I am restoring a 1951 Dodge civilian Flat Fender Power Wagon.  Would it be OK to post and ask questions on this forum or where should I go?


----------



## bczoom

Welcome to the forum.

You're good to go in this forum section.  I don't know much about this vehicle but you have it in the Military Vehicles section.  We also have a general "Cars and Trucks" section but our members would normally hit both.

Since your posting pics, sure would like to see a bigger version of your avatar picture.  That's something really sweet there!


----------



## deand1

OK thanks for the quick reply.  I am going to share my "Power Woman" with you:


----------



## wakeupcall

Keep us up to date on restore. Also wondering if a guy can have more than one Power Woman at any time? I think it could be good !!


----------



## Melensdad

Darn I would this would have been posted a couple years ago.  My daughter went to school with a friend who's dad had restored a couple different varients of the old Power Wagons.  I used to run into him from time-to-time at school functions, but I've not seen him in 2 or 3 years.  I'm sure he'd have been able to help.


----------



## Snowtrac Nome

I own an m37 I haven't seen it in years if you have questions I can help there are several around here in restorable condition just the owners think they are gold plated.


----------



## deand1

I hear you about the owners idea of FFPW's value.  Mine was free to haul off a ranch that was being taken over by the sons.  It is not in good shape but I like challenges. Parts are available, I just paid $73 for a new water pump from NAPA.

Dean


----------



## Snowtrac Nome

that's what my m37 needs I just want to get the old fashioned grease able type like it has now


----------



## Alaska Snow Cat

Snowtrac Nome said:


> that's what my m37 needs I just want to get the old fashioned grease able type like it has now



I lost track for some reason...are we talking about the water pump or the girl????


----------



## Snowtrac Nome

Randy I don't need the pic of the lady to keep it g rated I won't tell what I was doing at lunch.


----------



## deand1

The FFPW (Flat Fender Power Wagon) I began to restore in 2015 is now complete.  I have a lot of time, and money into this restoration but it has kept me vertical, and for the most part, out of the bars this past 5 years.


----------



## J5 Bombardier

Very nice, is the box a repro or an original you found and restored ?
                                                   J5 Bombardier


----------



## pixie

Amazing transformation !!!

One of my all time favorite trucks


----------



## deand1

J5 Bombardier said:


> Very nice, is the box a repro or an original you found and restored ?
> J5 Bombardier



Thanks. The bedsides are original.  The tailgate and headwall are reproduction.


----------



## wakeupcall

Oh my gosh what a transformation!! That is a beautiful truck, excellent work! You have done an absoloutely great job. Now for the enjoying it part, have fun!!


----------



## EastTexFrank

What an absolutely beautiful job.  Your skill, patience and perseverance amaze me.  Now the big question is, are you going to store it and look at it or are you going to take it out on the road and enjoy it?  Me?  I'd be driving that puppy.


----------



## deand1

EastTexFrank said:


> What an absolutely beautiful job.  Your skill, patience and perseverance amaze me.  Now the big question is, are you going to store it and look at it or are you going to take it out on the road and enjoy it?  Me?  I'd be driving that puppy.

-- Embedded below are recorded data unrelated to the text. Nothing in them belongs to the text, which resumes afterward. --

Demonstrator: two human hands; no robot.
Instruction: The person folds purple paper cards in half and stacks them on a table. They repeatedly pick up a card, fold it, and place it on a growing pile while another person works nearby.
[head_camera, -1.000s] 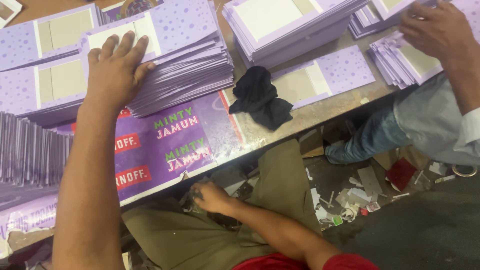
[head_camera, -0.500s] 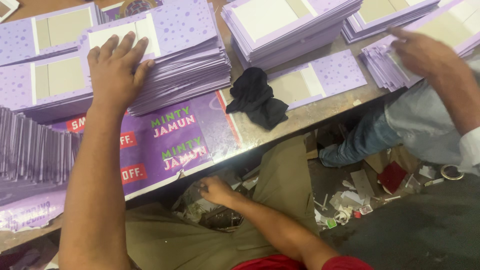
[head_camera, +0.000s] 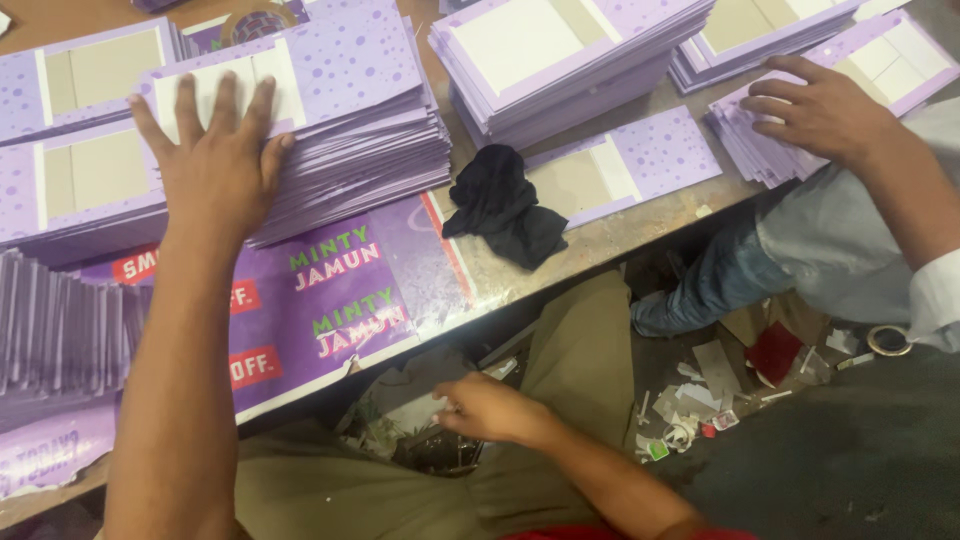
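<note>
My left hand (head_camera: 215, 160) lies flat, fingers spread, on top of a tall stack of purple dotted card sheets (head_camera: 350, 130) at the left of the worktable. It presses on the top sheet's pale panel and holds nothing. My right hand (head_camera: 490, 408) is low, below the table edge over my lap, with fingers curled toward a dark bin of scraps (head_camera: 420, 440). Whether it grips anything is hidden.
More purple card stacks (head_camera: 560, 60) fill the table, and one loose sheet (head_camera: 620, 165) lies beside a black cloth (head_camera: 505, 205). A printed purple poster (head_camera: 340, 290) covers the table front. A co-worker's hand (head_camera: 820, 110) rests on a stack at right. Paper scraps (head_camera: 700, 400) litter the floor.
My right hand has shifted slightly right below the table. The co-worker's hand moved down and left onto the right-hand stack. My left hand stays on its stack.
</note>
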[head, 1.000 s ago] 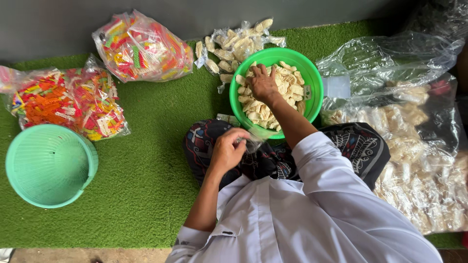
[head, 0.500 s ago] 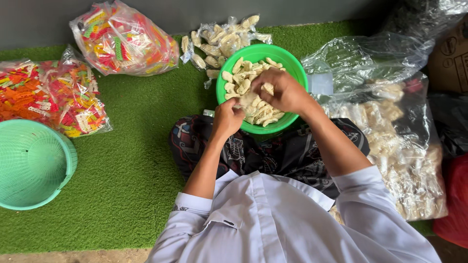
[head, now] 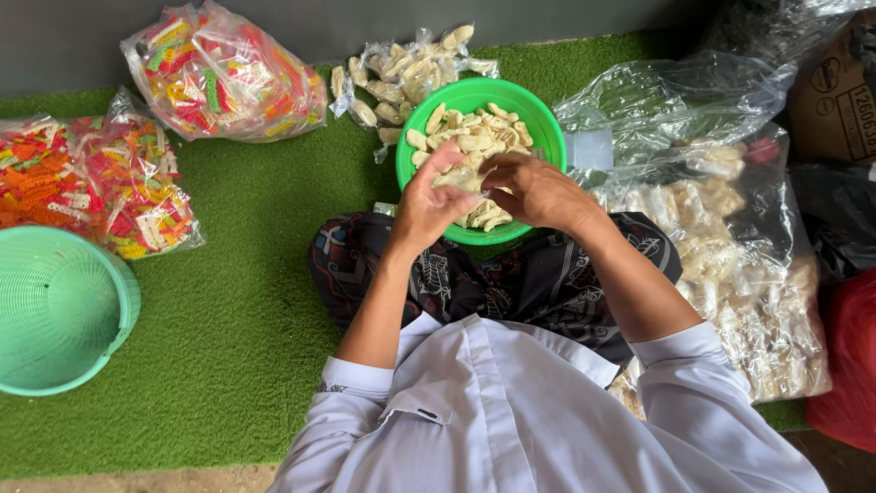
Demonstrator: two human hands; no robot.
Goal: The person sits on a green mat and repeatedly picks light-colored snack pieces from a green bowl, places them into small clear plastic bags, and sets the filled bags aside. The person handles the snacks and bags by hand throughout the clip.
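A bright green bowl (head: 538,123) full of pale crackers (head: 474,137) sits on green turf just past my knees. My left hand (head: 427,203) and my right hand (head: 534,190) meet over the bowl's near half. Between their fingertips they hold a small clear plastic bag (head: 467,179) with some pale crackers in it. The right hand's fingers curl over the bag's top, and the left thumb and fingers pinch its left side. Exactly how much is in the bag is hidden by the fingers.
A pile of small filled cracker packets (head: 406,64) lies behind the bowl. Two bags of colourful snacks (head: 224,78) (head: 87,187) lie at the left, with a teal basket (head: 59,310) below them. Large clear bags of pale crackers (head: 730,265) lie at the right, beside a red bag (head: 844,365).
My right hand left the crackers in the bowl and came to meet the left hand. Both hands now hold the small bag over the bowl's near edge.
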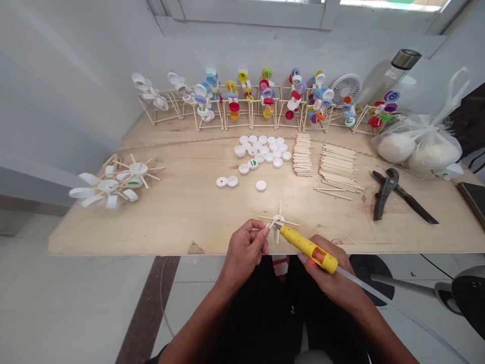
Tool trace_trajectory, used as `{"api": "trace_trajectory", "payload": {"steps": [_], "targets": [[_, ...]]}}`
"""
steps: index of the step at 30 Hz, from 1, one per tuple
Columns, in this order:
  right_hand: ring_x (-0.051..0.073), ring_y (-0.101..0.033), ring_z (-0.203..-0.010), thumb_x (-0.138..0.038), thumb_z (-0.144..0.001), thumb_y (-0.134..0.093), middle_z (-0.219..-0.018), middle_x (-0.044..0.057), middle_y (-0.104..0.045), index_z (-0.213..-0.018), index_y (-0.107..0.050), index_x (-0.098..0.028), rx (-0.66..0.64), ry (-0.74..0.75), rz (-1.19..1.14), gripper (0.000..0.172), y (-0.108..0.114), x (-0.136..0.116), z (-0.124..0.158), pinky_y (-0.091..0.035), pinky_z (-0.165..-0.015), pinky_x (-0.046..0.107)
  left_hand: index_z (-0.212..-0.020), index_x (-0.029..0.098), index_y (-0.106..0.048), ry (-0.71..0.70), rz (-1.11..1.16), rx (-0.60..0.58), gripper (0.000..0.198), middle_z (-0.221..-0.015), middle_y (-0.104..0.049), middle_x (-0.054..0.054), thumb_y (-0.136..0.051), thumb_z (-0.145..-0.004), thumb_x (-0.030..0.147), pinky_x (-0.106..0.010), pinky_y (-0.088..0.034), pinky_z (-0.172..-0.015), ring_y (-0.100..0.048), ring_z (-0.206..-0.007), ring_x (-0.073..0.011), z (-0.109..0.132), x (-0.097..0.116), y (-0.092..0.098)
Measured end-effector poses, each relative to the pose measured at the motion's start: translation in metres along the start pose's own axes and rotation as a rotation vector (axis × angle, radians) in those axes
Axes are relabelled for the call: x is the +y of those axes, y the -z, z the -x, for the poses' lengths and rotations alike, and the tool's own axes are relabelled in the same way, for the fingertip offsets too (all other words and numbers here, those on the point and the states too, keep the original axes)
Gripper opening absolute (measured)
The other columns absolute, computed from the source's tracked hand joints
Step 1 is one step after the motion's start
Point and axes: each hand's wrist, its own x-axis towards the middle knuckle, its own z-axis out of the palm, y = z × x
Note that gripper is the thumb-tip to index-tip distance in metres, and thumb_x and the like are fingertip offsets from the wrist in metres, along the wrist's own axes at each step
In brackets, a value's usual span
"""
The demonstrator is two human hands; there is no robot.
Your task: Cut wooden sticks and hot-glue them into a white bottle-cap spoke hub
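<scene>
My right hand point(329, 268) is wrapped round a yellow hot glue gun point(303, 243), with a long clear glue stick point(364, 284) running out of its back end. The gun's nozzle points left, close to the tip of a thin wooden stick point(271, 224) pinched in my left hand point(248, 242). Just behind the nozzle, a white bottle cap point(279, 219) lies on the table with several sticks spreading out from it like spokes. Whether the nozzle touches the held stick, I cannot tell.
Loose white caps point(261, 149) and stick piles point(337, 167) lie mid-table. Cap wheels point(108, 186) sit at left, black-handled cutters point(390, 192) at right. Coloured cap wheels on stick frames point(238, 114) line the wall, near a small fan point(345, 88) and a plastic bag point(417, 141).
</scene>
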Motion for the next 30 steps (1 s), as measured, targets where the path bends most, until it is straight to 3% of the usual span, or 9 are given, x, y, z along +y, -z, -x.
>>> {"api": "trace_trajectory", "payload": {"steps": [30], "targets": [[0.011, -0.044, -0.053, -0.035, -0.085, -0.051, -0.06, -0.004, -0.047, -0.066, -0.043, -0.021, 0.036, 0.003, 0.029, 0.024, -0.0044, -0.0004, -0.0002, -0.034, -0.051, 0.022, -0.08, 0.018, -0.048, -0.027, -0.007, 0.0, 0.025, -0.046, -0.053, 0.008, -0.057, -0.078, 0.042, -0.016, -0.025, -0.034, -0.037, -0.031, -0.0041, -0.0002, -0.0013, 0.0]]}}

Thanks for the kind words. You forgot one thing, money! If I keep it 25 years in this condition I won’t be able to get out of it what I put in. So, yes I am driving it as soon as I get it registered. It took 5 months to get a title for it. It is titled as a Reconstructed Vehicle. I will register it as a 1949 Dodge Power Wagon Vintage Vehicle.

BTW, it rides like a 1949 Power Wagon too.


----------